La plus haute juridiction administrative avait déjà quasiment porté le coup de grâce à ces chasses ancestrales en annulant ces dernières années des arrêtés-cadres de 1989, autorisant par exemple, la chasse à la glu et avec d’autres pièges comme les tenderies sur d’autres espèces d’oiseaux. C’est sur ces arrêtés-cadres que s’appuyait la France pour, chaque année, le gouvernement pour, sous pression des chasseurs, réautoriser leur usage.
Ainsi, en mars 2021, La Cour de Justice de l’Union européenne avait donné raison à la Ligue de protection des oiseaux (LPO) : c’était la fin annoncée du piégeage à la glu partout en France ! Pour la Fédération nationale de la chasse, “le dossier n’était pas clos”. “Il appartient désormais au Conseil d’Etat de faire les constatations qui s’imposent”, disait-elle à l’époque. La plus haute juridiction l’a fait désormais : c’est la fin des chasses dites traditionnelles, selon la LPO.
Dans une décision rendue le 24 mai 2023, les juges avaient donc déjà ordonné au ministre de la Transition écologique, chargé de la chasse, d’abroger définitivement trois autres arrêtés-cadres de 1989 relatifs à d’autres pratiques dites traditionnelles : l’emploi des gluaux (chasse à la glu) en région PACA, la tenderie aux vanneaux et aux grives dans les Ardennes.
L’alouette des champs, autrefois oiseau des plus communs dans les campagnes françaises, a vu sa population fondre de moitié en Europe depuis 1980 et près du quart de sa population française au cours des vingt dernières années.
L’abrogation de ces derniers textes de loi marque la fin du piégeage soi-disant traditionnel des oiseaux sauvages”
Allain Bougrain-Dubourg
La chasse à la glu concerne peu de pratiquants en France, environ 6 000 pour 80 000 oiseaux – officiellement – capturés. Mais elle est ultra-symbolique. Le piégeage à la glu consiste à encoller des baguettes pour attraper des oiseaux censés rester vivants, afin de s’en servir comme appelants. Après être restés des semaines dans le noir, les oiseaux placés dans des cages accrochées aux arbres se mettent à chanter à la lumière, attirant ainsi leurs congénères qui sont tirés à bout portant. Tous les oiseaux, protégés ou non, se font ainsi piéger : ils se débattent dans la glu, avant d’être détachés par aspersion de diluants type essence F4. “A l’aide de caméras, la LPO a pu prouver que non seulement cette pratique n’est pas sélective, mais que de nombreux oiseaux, y compris protégés, sont blessés voire tués pendant ces manipulations”, ajoute la LPO.

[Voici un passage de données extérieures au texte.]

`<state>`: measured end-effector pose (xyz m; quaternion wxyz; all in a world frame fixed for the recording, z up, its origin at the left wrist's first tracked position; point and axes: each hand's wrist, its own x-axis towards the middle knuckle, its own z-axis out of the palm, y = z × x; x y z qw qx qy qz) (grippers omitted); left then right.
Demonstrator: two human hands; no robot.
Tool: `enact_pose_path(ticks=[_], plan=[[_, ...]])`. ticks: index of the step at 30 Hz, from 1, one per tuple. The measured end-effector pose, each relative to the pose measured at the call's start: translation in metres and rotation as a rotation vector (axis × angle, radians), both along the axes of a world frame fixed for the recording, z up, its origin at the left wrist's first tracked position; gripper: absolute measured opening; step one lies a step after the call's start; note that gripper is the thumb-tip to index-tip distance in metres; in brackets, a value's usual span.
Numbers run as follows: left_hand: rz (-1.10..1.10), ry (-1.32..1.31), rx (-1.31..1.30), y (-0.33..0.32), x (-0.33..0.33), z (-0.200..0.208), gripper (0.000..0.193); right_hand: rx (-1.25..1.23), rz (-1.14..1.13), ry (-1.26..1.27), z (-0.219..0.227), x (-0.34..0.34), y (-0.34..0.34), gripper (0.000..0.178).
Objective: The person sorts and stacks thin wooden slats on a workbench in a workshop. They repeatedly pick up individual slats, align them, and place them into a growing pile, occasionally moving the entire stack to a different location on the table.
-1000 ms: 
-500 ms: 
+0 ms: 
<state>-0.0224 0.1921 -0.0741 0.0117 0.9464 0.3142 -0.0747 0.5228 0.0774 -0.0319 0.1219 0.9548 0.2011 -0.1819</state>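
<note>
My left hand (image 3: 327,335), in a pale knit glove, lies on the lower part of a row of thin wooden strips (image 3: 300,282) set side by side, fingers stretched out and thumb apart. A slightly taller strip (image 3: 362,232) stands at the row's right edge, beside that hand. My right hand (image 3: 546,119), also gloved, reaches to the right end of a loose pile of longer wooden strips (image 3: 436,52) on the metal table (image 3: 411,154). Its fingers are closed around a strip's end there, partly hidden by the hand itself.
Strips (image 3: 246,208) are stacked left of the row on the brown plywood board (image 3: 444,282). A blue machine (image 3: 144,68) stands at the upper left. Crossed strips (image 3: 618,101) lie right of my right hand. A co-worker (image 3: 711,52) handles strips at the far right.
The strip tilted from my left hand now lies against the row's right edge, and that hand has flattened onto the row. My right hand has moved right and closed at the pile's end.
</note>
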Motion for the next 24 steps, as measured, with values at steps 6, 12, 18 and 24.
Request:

Pour Allain Bougrain Dubourg, président de la LPO : “L’abrogation de ces derniers textes de loi marque la fin du piégeage soi-disant traditionnel des oiseaux sauvages contre lequel la LPO se bat depuis des décennies. Alors que la biodiversité s’effondre, il aura fallu attendre que la France soit mise en demeure par la Justice pour voir enfin disparaitre ces pratiques inacceptable. Que d’affrontements violents sur le terrain qui auraient pu être évités si le droit avait été respecté.”